Good Cause Eviction protects existing tenants. But without dramatically more supply, the city remains locked in a 0.39% vacancy trap.
The Eviction Surge
Evictions rose 9.7 percent in 2025, reaching 15,105 residential evictions citywide. For rent-stabilized buildings, the increase was 11.8 percent. State Comptroller DiNapoli reported that the overall homeless population had doubled in New York, driven by both the migrant crisis and the long-term affordable housing shortage.
The shelter census excluding asylum seekers still increased 2.1 percent in 2025. This is not just a migration story. It is a structural failure decades in the making.

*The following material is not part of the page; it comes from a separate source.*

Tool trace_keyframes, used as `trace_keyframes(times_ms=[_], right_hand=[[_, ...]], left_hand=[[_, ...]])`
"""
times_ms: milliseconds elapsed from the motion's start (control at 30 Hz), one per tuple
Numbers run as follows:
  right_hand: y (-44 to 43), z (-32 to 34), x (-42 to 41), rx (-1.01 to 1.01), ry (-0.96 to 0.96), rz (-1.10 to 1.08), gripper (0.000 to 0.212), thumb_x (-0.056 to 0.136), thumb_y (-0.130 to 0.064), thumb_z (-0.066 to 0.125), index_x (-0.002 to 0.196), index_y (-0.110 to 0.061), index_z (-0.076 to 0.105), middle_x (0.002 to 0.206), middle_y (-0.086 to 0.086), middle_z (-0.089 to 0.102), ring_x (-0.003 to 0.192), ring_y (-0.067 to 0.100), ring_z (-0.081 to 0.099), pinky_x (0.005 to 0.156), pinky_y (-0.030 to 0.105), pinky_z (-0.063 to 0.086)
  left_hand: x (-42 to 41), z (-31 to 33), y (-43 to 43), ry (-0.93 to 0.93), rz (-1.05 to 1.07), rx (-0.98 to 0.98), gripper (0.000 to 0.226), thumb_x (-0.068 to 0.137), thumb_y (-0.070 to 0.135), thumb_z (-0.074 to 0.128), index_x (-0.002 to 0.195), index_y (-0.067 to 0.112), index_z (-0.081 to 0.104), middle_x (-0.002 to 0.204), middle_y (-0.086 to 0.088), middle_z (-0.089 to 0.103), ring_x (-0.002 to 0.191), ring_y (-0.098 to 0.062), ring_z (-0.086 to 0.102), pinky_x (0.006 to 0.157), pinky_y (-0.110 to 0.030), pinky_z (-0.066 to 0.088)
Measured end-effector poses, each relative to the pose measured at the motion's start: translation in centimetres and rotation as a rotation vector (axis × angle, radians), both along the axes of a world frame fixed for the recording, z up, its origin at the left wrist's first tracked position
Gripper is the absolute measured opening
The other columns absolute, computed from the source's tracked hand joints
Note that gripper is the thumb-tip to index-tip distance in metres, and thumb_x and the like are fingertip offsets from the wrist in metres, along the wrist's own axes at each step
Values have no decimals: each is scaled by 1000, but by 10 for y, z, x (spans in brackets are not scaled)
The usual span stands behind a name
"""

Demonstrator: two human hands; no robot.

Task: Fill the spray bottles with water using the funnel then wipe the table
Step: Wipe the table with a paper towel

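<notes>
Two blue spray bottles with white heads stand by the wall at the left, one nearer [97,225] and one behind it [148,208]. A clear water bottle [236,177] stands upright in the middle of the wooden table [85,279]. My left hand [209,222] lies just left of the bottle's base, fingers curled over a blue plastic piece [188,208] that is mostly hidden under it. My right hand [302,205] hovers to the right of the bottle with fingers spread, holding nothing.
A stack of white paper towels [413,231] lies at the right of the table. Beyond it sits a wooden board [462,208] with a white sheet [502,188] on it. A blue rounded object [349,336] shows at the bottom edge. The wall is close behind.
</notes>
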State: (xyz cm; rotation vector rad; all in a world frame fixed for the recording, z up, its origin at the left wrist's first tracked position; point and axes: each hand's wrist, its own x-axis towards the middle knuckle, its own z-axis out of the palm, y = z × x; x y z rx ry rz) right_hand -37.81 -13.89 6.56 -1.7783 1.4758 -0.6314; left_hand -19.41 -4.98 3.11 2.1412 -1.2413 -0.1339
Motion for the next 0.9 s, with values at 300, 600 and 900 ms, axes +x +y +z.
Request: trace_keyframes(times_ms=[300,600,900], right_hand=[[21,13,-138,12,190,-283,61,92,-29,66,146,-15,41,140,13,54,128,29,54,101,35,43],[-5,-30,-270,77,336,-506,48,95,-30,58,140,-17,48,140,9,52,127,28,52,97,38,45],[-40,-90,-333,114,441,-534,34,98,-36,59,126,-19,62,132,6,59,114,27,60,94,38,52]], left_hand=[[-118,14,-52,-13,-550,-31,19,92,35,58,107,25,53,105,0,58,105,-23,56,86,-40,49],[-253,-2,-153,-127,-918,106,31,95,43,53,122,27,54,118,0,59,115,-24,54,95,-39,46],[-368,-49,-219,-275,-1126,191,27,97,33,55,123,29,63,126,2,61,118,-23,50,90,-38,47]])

“For every 100 extremely low-income households in New York State, there are merely 36 affordable and available rental units.”
— National Low Income Housing Coalition, 2025
What This Fight Connects To
New York’s housing crisis sits inside the Housing and Cost of Living hub. The same rent burden patterns repeat in California, Texas, and Florida. But New York’s unique combination of rent stabilization, shelter right-to-shelter law, and extreme land costs makes it the most visible test of whether policy can actually keep pace with need.
What You Can Do
- Write your state legislators through Resist Bot and demand full funding for the 485-x program and expanded voucher access for families exiting shelter.
- Support the Coalition for the Homeless, which tracks shelter census data and pushes Albany for increased affordable housing production.
- Track Good Cause Eviction enforcement. The law is new. Report violations to the NYS Attorney General.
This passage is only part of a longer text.